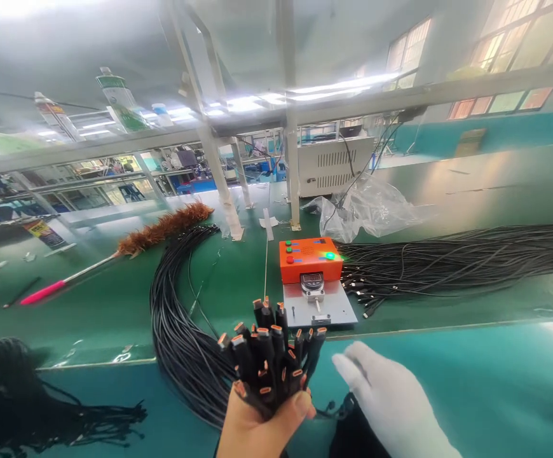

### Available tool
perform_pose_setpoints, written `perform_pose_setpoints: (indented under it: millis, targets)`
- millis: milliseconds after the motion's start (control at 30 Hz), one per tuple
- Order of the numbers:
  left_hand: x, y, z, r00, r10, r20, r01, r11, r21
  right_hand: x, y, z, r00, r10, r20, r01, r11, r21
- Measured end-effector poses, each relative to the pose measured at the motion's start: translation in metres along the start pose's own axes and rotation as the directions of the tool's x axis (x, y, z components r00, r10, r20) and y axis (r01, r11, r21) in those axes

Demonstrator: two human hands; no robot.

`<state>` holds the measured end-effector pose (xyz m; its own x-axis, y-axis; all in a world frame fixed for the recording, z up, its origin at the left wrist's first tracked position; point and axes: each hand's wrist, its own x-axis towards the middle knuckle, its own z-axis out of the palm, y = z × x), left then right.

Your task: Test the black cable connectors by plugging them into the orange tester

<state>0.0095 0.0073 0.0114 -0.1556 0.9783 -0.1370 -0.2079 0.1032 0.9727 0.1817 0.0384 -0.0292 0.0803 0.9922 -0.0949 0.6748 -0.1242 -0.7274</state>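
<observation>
A thick bunch of black USB-C cables (269, 346) stands with its orange-tipped plugs upward, and my bare left hand (271, 416) is closed around it just below the connectors. The black cords (181, 343) trail from it up and back over the bench edge. My right hand (384, 394), in a white glove, is just right of the bunch and apart from it. Its thumb and forefinger are slightly apart, with nothing visible between them; the other fingers are hidden. Beyond both hands sits an orange tester box (309, 259) with a lit green button and a small digital gauge (312, 283) on a metal plate.
More black cables (448, 264) spread across the green bench (238, 273) at right. Another dark cable bundle (14, 401) is at lower left. A brown duster (162, 232) with a pink handle lies on the bench. Clear plastic wrap (372, 210) sits behind the tester, beside shelf posts (293, 172).
</observation>
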Motion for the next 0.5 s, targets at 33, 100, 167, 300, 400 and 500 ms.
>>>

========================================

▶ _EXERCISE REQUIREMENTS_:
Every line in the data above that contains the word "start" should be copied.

▶ _EXERCISE OUTPUT_:
- millis: milliseconds after the motion's start (control at 30 Hz), one per tuple
- Measured end-effector poses, each relative to the pose measured at the motion's start: translation in metres along the start pose's own axes and rotation as the directions of the tool's x axis (x, y, z components r00, r10, r20) and y axis (r01, r11, r21) in those axes

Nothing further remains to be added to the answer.